What to produce:
Nothing after the line with "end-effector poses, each" belongs in the copy; extract the lines below from the top through that line, pictures left out.

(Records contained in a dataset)
----

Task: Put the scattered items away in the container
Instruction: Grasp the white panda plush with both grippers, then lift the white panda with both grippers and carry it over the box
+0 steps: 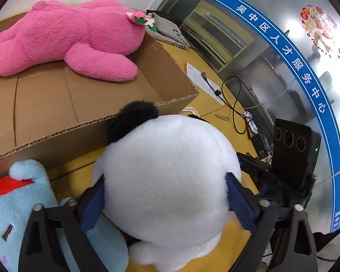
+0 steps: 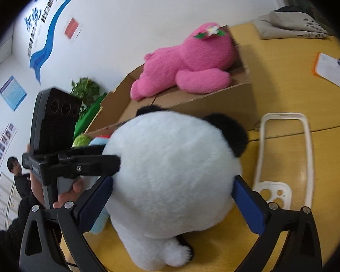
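Both claws down around the panda plush (image 1: 167,176) on the yellow desk (image 1: 219,104). Left claw (image 1: 165,195) spread wide, blue pads (image 1: 94,206) pressed against the white fur on either side of the round head, so gripping it across its width. Right claw (image 2: 173,195) also at a wide spread, straddling the same white body from the other side; near pad (image 2: 95,201) touching the fur, far pad just beside it, real squeeze hard to tell. Seen from the right wrist, left claw's black arm (image 2: 79,165) poking into the plush from the left, a hand (image 2: 68,192) wrapped around its handle. Panda plush upright, black ears (image 2: 229,133) toward the cardboard box (image 1: 83,104), just in front of its near wall, not inside. Pink plush (image 1: 63,43) already lying face down in the box. Light blue plush (image 1: 18,215) on the desk, touching the panda's left side. White phone case (image 2: 283,158) flat on the desk to the right, near the box corner. Black cable (image 1: 233,104) and papers (image 1: 199,77) farther back.
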Demonstrator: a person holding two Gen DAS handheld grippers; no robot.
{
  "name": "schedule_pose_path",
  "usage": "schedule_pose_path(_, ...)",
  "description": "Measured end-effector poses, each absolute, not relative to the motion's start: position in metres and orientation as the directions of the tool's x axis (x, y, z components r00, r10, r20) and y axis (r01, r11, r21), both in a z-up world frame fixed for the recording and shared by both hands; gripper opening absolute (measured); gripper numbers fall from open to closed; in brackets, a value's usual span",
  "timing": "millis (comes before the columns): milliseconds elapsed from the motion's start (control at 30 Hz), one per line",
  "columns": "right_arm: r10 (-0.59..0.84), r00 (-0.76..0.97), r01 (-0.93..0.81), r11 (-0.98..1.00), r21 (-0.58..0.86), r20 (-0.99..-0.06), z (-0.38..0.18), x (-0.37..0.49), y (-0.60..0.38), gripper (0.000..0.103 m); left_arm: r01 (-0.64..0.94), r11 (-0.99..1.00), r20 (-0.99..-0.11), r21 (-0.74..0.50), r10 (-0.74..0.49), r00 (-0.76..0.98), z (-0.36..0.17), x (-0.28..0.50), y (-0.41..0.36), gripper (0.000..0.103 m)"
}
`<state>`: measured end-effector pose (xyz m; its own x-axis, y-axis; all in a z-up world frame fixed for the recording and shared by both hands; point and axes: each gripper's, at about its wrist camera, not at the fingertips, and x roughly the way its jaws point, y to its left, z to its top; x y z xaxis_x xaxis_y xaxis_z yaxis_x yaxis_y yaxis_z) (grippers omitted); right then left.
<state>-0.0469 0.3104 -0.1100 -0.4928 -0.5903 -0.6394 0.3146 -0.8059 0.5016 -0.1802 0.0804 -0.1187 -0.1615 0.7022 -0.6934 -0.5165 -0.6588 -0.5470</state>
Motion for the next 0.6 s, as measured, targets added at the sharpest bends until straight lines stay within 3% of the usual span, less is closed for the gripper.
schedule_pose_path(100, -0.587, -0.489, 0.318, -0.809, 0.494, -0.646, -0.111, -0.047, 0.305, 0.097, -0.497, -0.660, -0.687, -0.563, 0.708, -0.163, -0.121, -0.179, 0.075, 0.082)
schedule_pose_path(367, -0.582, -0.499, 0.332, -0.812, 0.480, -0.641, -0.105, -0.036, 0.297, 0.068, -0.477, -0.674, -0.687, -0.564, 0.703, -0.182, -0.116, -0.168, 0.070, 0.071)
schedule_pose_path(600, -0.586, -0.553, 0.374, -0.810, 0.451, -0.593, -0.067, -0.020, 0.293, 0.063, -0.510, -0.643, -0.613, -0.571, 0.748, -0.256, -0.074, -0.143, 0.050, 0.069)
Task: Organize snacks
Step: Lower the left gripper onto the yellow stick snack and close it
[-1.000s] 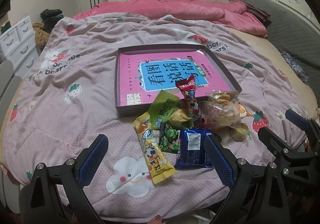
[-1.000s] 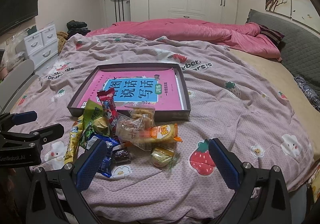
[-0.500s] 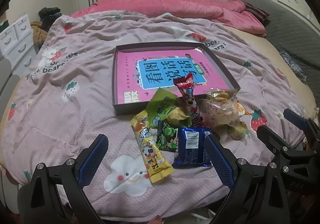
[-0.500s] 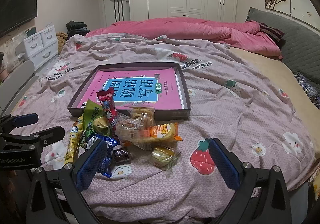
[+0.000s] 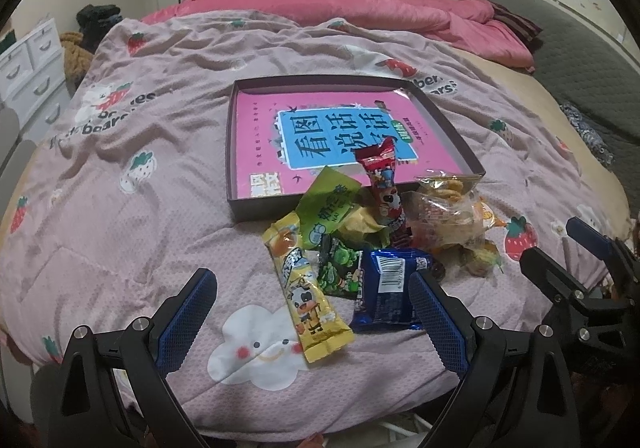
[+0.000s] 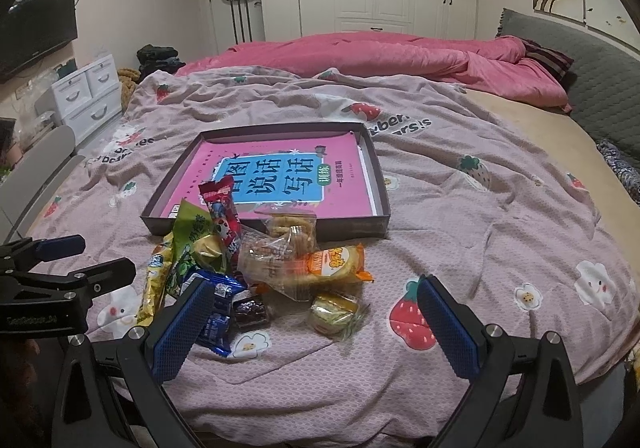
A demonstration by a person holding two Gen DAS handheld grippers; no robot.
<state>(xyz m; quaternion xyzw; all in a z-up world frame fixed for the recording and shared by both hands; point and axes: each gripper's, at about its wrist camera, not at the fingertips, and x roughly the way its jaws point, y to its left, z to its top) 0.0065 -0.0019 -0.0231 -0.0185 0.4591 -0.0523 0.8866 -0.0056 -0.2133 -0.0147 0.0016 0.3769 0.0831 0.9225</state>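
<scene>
A heap of snack packets lies on the bed in front of a shallow dark box (image 5: 235, 152) (image 6: 382, 176) lined with a pink book. In the left wrist view I see a yellow bar (image 5: 306, 288), a green packet (image 5: 328, 204), a red packet (image 5: 382, 184), a blue packet (image 5: 390, 290) and clear bags of biscuits (image 5: 448, 204). The right wrist view adds an orange-labelled bag (image 6: 334, 262) and a gold-wrapped cake (image 6: 334, 312). My left gripper (image 5: 312, 318) is open, just short of the yellow bar. My right gripper (image 6: 312, 328) is open, near the gold cake.
A rumpled pink duvet (image 6: 380, 56) lies at the far end of the bed. White drawers (image 6: 86, 96) and a grey chair (image 6: 40, 176) stand at the left, a grey headboard (image 6: 600, 80) at the right. The strawberry-print cover (image 5: 120, 228) around the heap is bare.
Both grippers have edged slightly forward toward the snack heap. The snacks and the box have not moved, and both grippers stay open.
</scene>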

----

Answer to this problem:
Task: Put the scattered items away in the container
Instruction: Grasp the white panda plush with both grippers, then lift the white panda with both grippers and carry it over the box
+0 steps: 
+0 steps: 
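Both claws down around the panda plush (image 1: 167,176) on the yellow desk (image 1: 219,104). Left claw (image 1: 165,195) spread wide, blue pads (image 1: 94,206) pressed against the white fur on either side of the round head, so gripping it across its width. Right claw (image 2: 173,195) also at a wide spread, straddling the same white body from the other side; near pad (image 2: 95,201) touching the fur, far pad just beside it, real squeeze hard to tell. Seen from the right wrist, left claw's black arm (image 2: 79,165) poking into the plush from the left, a hand (image 2: 68,192) wrapped around its handle. Panda plush upright, black ears (image 2: 229,133) toward the cardboard box (image 1: 83,104), just in front of its near wall, not inside. Pink plush (image 1: 63,43) already lying face down in the box. Light blue plush (image 1: 18,215) on the desk, touching the panda's left side. White phone case (image 2: 283,158) flat on the desk to the right, near the box corner. Black cable (image 1: 233,104) and papers (image 1: 199,77) farther back.
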Demonstrator: a person holding two Gen DAS handheld grippers; no robot.
{
  "name": "schedule_pose_path",
  "usage": "schedule_pose_path(_, ...)",
  "description": "Measured end-effector poses, each absolute, not relative to the motion's start: position in metres and orientation as the directions of the tool's x axis (x, y, z components r00, r10, r20) and y axis (r01, r11, r21), both in a z-up world frame fixed for the recording and shared by both hands; gripper opening absolute (measured); gripper numbers fall from open to closed; in brackets, a value's usual span",

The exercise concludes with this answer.